Try it.
When the line with "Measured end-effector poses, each" appears below, start repeating lines exactly, and keep going through the line with "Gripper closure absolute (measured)"; add nothing outside that span.
○ ○ ○
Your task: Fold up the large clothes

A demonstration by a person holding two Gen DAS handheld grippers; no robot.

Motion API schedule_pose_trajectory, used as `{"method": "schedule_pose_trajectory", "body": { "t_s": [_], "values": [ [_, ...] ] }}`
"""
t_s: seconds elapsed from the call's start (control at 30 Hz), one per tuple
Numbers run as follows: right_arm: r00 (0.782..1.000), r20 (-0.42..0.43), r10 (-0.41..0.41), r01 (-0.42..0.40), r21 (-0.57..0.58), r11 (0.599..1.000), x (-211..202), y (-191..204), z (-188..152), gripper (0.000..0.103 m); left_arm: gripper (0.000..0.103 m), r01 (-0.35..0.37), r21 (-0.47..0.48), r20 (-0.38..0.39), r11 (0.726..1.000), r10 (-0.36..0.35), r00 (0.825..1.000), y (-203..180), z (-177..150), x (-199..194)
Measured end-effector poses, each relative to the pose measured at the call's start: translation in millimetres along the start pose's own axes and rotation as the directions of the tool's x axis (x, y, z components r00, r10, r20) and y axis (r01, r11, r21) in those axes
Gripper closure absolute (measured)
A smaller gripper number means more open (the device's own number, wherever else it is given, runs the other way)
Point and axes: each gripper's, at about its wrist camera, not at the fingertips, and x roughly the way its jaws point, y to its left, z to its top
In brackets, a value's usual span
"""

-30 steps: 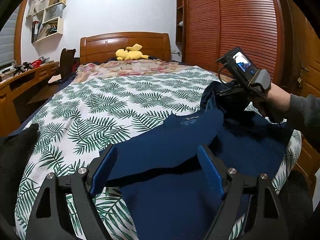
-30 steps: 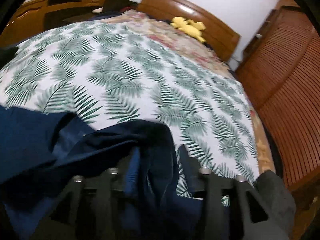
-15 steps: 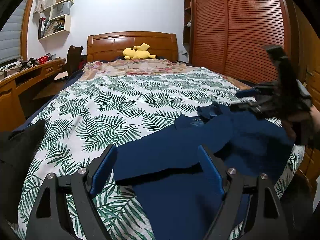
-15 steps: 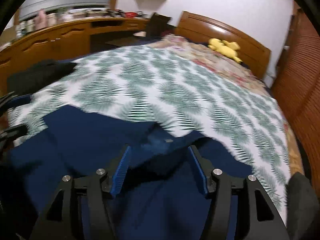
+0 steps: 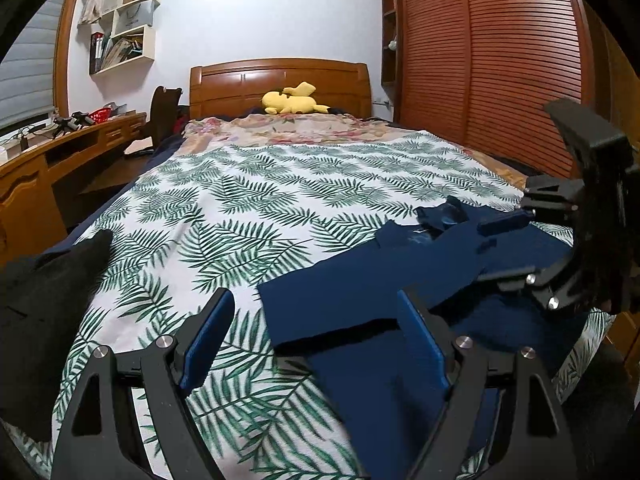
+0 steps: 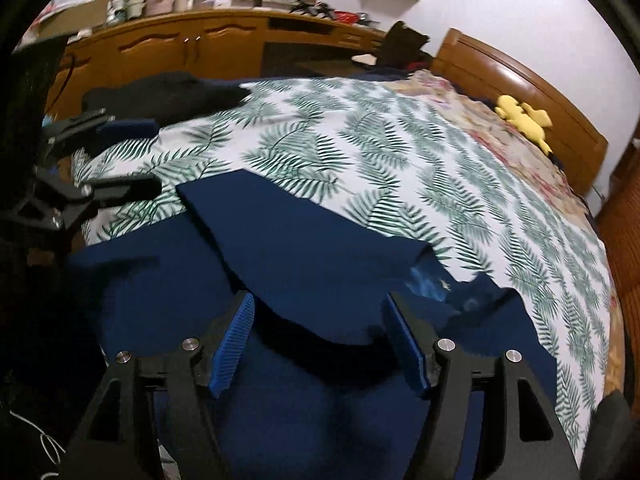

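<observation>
A large navy garment (image 5: 360, 292) lies on the near right part of the bed, one flap folded flat across it toward the left; the right wrist view shows the garment (image 6: 320, 248) with its collar on the right. My left gripper (image 5: 316, 312) is open just over the flap's near edge, its pads not pressing on the cloth. My right gripper (image 6: 320, 312) hovers over the garment's middle with its jaws opening and only flat cloth below them. Each gripper shows in the other's view: the right gripper (image 5: 500, 248) at the garment's right side, the left gripper (image 6: 132, 158) at its left.
The bed (image 5: 248, 200) has a white leaf-print cover, with a floral blanket and a yellow plush toy (image 5: 292, 100) by the headboard. A black garment (image 5: 40, 300) lies at the bed's near left corner. A wooden desk (image 5: 32, 184) runs along the left, a slatted wardrobe (image 5: 480, 60) on the right.
My right gripper let go of the bunched navy cloth, opened, and drew back to the right. The flap now lies flat. My left gripper stayed open and drifted slightly.
</observation>
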Motion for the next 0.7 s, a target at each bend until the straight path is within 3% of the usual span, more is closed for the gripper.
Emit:
{"method": "schedule_pose_trajectory", "body": {
  "t_s": [0.17, 0.33, 0.43, 0.5, 0.57, 0.7],
  "values": [
    [0.998, -0.053, 0.019, -0.021, -0.055, 0.998, 26.6, -1.2, 9.1, 0.035, 0.020, -0.011, -0.012, -0.003, 1.000, 0.011, 1.000, 9.0, -3.0, -2.9],
    [0.984, -0.133, -0.118, 0.103, -0.112, 0.988, 60.4, -4.8, 15.4, 0.035, 0.020, -0.018, -0.008, -0.004, 1.000, 0.018, 1.000, 11.9, -4.0, -4.1],
    [0.983, -0.142, -0.120, 0.109, -0.078, 0.991, 76.7, -17.6, 23.6, 0.037, 0.020, -0.016, -0.008, -0.003, 1.000, 0.016, 1.000, 11.8, -3.7, -4.7],
    [0.984, -0.130, -0.119, 0.110, -0.075, 0.991, 82.9, -25.1, 30.4, 0.068, 0.020, -0.013, -0.005, -0.001, 1.000, 0.013, 1.000, 11.1, -3.7, -5.3],
    [0.979, -0.125, -0.163, 0.155, -0.071, 0.985, 91.0, -32.8, 38.8, 0.090, 0.020, -0.010, -0.002, -0.001, 1.000, 0.010, 1.000, 9.6, -3.3, -4.7],
    [0.980, -0.091, -0.175, 0.175, -0.002, 0.985, 105.6, -53.2, 58.9, 0.091, 0.020, -0.007, 0.010, -0.004, 1.000, 0.007, 1.000, 6.2, -3.1, -3.0]
  ]
}}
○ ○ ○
Solution below.
Measured end-effector poses, each relative to the pose measured at the call's start: translation in millimetres along the start pose's own axes and rotation as the directions of the tool's x axis (x, y, z components r00, r10, r20) and y axis (r01, r11, r21) in those axes
Gripper closure absolute (measured)

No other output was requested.